Hi, how would one best approach an interactive notch block that spans a whole room of LED tiles and virtual pixel gaps. upstage screen, ceiling screens, sides etc.
It’s on 2 pixels maps, of around 4k each.
Played back on a D3 server.

UV camera? Is it possible to output 2 UV cameras from a notch block / D3? For each pixel map?

How well will it run at those resolutions on D3?

Haven’t tried this before. I have my usual go-to methods i’d use to make this as rendered content, but as a notch block it’s something thats brought me here.

Thanks

The UV camera can capture multiple objects, you just need to make sure the uvmaps don’t overlap (e.g, split them side by side). Then just render out the image at 4kx2k and you should be fine.

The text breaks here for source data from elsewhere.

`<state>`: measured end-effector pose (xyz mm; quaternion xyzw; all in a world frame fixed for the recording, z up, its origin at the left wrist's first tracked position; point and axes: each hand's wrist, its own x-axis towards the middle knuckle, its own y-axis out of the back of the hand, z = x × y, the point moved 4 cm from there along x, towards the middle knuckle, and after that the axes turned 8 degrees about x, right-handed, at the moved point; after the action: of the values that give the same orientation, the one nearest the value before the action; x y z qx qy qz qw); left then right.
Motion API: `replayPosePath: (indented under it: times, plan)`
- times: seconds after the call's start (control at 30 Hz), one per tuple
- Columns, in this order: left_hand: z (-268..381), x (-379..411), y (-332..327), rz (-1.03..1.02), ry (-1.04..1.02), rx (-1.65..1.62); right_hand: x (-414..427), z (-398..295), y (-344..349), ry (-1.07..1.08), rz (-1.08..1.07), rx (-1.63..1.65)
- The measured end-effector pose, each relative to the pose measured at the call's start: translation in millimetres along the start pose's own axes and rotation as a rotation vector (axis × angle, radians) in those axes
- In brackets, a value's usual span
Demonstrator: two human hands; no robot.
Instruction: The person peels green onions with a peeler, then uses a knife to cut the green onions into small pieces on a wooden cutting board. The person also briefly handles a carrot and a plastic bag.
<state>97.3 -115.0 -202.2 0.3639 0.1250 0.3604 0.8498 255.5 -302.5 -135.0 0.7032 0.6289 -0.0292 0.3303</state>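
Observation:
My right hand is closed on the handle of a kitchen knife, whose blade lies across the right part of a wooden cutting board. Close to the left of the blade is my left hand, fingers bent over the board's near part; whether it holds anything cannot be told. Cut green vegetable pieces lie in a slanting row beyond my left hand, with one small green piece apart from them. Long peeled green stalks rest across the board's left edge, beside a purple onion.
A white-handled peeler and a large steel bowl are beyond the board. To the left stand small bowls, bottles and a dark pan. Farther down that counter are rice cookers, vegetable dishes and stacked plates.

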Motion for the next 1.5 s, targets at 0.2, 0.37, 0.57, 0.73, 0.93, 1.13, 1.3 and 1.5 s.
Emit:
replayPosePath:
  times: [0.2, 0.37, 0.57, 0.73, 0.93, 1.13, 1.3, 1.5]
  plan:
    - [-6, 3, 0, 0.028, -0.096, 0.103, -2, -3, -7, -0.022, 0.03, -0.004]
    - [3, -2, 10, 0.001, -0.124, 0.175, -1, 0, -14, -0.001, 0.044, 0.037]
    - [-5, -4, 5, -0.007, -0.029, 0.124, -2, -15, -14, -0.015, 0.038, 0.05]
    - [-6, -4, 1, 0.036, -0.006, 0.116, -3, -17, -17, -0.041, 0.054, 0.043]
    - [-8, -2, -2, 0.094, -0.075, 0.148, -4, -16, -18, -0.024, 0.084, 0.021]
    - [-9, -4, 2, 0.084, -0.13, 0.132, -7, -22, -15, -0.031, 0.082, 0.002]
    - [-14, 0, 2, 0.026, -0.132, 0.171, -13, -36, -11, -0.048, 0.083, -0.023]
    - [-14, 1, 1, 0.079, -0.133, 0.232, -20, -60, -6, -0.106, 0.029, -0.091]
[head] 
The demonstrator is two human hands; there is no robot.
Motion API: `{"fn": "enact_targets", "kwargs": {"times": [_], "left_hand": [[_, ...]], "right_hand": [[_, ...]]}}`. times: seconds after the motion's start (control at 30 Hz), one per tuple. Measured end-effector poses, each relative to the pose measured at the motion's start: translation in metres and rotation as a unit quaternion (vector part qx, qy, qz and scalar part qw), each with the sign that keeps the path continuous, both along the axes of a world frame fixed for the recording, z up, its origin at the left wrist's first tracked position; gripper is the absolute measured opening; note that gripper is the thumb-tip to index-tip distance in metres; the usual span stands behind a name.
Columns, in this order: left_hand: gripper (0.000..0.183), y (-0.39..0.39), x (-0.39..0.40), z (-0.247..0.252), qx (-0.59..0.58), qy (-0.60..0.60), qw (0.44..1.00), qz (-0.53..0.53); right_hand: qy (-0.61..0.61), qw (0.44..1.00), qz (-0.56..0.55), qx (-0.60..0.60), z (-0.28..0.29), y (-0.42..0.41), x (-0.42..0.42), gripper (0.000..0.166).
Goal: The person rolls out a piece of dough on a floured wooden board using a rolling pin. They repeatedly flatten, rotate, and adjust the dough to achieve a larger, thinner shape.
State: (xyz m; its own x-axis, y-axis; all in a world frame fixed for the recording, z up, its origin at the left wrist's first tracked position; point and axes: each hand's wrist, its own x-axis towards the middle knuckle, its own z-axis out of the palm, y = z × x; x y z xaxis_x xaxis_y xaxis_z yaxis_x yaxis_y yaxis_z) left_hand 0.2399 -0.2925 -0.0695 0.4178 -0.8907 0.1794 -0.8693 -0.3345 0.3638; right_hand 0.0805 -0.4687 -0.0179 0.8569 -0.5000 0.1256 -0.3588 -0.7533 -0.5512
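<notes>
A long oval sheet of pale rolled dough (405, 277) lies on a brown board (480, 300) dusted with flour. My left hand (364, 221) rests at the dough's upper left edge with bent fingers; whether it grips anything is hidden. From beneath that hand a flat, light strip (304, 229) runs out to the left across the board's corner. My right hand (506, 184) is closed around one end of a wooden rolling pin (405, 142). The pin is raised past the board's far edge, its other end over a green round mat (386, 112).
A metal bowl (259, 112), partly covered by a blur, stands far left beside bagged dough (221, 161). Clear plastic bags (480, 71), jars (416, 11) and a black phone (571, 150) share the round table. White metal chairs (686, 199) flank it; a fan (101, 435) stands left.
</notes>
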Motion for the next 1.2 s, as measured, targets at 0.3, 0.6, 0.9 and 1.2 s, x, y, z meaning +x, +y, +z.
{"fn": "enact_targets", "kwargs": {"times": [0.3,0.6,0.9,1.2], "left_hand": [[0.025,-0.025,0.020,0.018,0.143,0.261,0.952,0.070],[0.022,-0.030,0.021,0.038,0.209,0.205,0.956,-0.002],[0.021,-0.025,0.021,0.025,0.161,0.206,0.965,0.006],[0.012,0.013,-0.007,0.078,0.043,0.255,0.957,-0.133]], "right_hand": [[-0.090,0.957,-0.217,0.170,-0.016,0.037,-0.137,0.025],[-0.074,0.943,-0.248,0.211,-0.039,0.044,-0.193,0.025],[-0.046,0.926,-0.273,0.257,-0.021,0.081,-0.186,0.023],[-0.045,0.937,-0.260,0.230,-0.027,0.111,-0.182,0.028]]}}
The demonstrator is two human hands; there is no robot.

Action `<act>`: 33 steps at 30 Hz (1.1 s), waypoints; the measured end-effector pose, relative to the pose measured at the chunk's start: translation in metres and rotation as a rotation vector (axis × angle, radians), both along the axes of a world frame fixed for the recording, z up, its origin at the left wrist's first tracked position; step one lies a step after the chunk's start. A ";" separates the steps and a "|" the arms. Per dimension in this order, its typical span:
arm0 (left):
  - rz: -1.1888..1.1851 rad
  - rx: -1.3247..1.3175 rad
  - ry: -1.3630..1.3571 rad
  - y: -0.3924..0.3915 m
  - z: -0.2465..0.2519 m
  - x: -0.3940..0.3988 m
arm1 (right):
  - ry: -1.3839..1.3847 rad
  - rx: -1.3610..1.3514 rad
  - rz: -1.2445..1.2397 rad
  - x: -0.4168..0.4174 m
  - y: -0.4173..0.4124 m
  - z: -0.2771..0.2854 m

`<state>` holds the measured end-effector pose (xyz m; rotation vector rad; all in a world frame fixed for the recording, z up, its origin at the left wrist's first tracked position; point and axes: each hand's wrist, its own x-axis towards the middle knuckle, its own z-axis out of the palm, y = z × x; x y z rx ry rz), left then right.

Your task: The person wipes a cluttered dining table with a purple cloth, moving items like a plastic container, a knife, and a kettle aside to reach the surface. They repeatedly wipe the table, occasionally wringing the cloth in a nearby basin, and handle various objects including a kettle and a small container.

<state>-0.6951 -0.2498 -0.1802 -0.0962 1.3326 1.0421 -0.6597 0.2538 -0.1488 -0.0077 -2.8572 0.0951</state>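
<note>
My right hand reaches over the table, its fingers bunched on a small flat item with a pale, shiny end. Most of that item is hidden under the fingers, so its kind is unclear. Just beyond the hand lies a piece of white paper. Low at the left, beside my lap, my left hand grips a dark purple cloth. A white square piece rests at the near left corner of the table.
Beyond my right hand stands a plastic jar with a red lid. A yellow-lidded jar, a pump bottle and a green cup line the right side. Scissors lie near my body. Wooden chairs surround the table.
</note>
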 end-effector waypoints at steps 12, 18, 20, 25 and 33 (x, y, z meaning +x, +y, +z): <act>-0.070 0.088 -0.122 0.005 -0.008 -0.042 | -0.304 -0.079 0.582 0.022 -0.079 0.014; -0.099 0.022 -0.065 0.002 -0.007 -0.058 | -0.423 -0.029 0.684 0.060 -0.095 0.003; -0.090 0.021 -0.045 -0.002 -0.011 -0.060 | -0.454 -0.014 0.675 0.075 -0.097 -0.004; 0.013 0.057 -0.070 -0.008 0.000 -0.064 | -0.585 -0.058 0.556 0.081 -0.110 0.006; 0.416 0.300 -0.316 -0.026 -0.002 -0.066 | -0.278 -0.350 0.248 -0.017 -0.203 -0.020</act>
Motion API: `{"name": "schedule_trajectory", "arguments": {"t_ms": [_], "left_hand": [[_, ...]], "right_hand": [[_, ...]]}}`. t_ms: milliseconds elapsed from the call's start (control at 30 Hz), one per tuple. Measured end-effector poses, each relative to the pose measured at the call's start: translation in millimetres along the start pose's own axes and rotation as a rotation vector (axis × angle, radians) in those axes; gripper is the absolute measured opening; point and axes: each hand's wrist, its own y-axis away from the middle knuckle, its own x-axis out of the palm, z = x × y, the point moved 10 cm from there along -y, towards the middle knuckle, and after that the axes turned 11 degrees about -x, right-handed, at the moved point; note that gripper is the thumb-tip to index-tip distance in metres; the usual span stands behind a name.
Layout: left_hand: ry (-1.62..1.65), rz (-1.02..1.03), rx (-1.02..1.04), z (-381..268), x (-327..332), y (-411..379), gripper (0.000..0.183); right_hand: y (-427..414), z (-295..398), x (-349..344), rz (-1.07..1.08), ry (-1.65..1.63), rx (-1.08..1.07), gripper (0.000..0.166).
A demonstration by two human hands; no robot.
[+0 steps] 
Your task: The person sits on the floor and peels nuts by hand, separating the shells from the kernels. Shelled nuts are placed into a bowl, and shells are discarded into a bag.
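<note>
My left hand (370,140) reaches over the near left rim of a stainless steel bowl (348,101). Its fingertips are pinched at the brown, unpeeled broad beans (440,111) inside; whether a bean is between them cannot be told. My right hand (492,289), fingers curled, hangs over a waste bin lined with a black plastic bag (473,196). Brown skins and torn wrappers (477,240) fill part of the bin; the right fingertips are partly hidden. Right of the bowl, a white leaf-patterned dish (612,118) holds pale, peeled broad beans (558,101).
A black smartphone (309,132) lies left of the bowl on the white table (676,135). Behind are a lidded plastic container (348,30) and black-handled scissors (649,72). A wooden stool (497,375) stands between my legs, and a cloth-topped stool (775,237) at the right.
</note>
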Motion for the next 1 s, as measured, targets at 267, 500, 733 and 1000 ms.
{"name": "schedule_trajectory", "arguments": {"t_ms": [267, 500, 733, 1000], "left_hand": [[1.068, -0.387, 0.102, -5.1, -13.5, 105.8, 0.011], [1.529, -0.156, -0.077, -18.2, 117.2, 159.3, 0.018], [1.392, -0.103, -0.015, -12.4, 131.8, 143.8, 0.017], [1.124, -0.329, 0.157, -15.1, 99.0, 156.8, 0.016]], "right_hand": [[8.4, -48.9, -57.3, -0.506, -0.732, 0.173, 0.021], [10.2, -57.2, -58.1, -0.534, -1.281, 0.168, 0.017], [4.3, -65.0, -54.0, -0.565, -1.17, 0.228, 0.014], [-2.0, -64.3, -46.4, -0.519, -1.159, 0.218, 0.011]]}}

as for how well it runs, depends on your content :slight_smile: the overhead of the UV cam itself is minimal.

– Ryan

thnaks

Would you suggest this being the best solution, using a single UV camera that has the UV’s for each screen section laid out in a tile space?

My scenes are general fly through scenes that I want to be immersed across the LED, flying through tunnels along splines for example.

The problem is the ceiling alone is made up of 20 or so pods with a total pixel map resolution of 5k x 2.5k and with virtual gaps to make a circle a circle, would be more like 7k x 7k.

I’m assuming that I can add in 3D model of the screen layout thats UV mapped to match the pixel maps, and then do a render to texture to feed my typical cameras view (front, pointing up, sides etc) in the scene over to be a material on the 3D screen layout scene.

Would an alternative option be adding in a camera for each LED pod / Tile? One for upstage, one for pod one in the roof etc. It would be a lot of cameras…
Is it possible to have lots of different cameras in the scene and have each camera show up as an output in D3 that can be moved and arranged server end to match the pixel map?
I’d have to somehow set the resolution of each camera…

It’s complicated. apologies if none of this makes any sense.

I’m not entirely sure if I follow, but I would think the UV cameras are the way to go as opposed to loads of cameras. If you need content rendered from a particular perspective, you can always re-project that content onto the surface before it gets onto the UV camera - example below.